Indulge in the rich and hearty flavors of this Crockpot Chicken Cacciatore. This slow-cooked Italian-inspired dish combines tender chicken, savory vegetables, and a robust tomato-based sauce. Perfect for busy days, it requires minimal prep and delivers maximum flavor. A comforting, wholesome meal that’s versatile and sure to please everyone at the table.
Why You’ll Love This Recipe:
This Crockpot Chicken Cacciatore is a must-try for its simplicity and outstanding taste.
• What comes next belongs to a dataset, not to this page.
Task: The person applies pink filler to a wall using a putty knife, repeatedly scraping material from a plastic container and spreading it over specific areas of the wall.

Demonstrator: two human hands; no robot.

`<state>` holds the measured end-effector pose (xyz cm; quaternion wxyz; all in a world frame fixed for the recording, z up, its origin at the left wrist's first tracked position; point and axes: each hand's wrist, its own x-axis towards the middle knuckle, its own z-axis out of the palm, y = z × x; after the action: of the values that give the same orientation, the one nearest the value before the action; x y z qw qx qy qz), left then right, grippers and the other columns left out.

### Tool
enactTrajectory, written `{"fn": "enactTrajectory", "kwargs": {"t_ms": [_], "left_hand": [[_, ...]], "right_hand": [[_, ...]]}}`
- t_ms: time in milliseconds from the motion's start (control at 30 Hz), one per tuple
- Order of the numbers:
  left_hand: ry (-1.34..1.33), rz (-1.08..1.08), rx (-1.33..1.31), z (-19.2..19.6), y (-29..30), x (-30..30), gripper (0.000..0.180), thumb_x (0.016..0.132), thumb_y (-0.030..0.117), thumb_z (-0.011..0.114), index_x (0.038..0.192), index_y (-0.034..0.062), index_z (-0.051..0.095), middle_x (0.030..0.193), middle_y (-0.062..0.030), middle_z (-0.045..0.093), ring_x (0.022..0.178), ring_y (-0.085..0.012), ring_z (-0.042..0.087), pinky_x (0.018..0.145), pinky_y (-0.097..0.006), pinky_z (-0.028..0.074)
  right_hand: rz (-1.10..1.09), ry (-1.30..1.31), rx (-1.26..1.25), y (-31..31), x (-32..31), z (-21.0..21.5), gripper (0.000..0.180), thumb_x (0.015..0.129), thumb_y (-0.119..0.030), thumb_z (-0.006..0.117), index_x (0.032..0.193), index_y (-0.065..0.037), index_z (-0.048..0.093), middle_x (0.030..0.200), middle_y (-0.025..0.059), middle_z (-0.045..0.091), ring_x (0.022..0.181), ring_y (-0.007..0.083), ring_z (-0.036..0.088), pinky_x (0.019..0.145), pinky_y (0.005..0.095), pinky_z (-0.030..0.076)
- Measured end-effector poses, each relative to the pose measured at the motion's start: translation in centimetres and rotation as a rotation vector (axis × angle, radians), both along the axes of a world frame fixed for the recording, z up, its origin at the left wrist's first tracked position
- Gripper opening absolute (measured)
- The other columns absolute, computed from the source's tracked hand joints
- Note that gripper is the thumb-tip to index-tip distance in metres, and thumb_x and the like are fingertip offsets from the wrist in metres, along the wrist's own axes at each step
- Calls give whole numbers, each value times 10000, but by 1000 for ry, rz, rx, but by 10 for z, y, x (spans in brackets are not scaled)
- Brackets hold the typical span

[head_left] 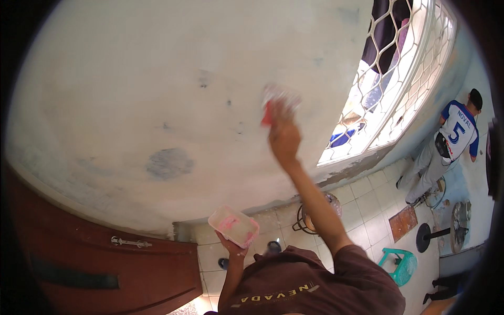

Perfect for busy weekdays or leisurely weekends, it transforms basic ingredients into a flavorful and satisfying dish. The slow-cooking process tenderizes the chicken and melds the flavors beautifully. It’s a healthy, comforting meal that feels indulgent but fits into a balanced diet. Plus, it’s incredibly versatile, allowing you to customize it to your preferences or what you have on hand.
Ingredients Notes:
- Chicken: Bone-in, skinless chicken thighs are ideal for this recipe, as they become incredibly tender and juicy when slow-cooked. Boneless chicken thighs or breasts work too, but they may cook slightly faster.
- Tomatoes: Use canned diced tomatoes for convenience, but fire-roasted varieties add extra depth of flavor.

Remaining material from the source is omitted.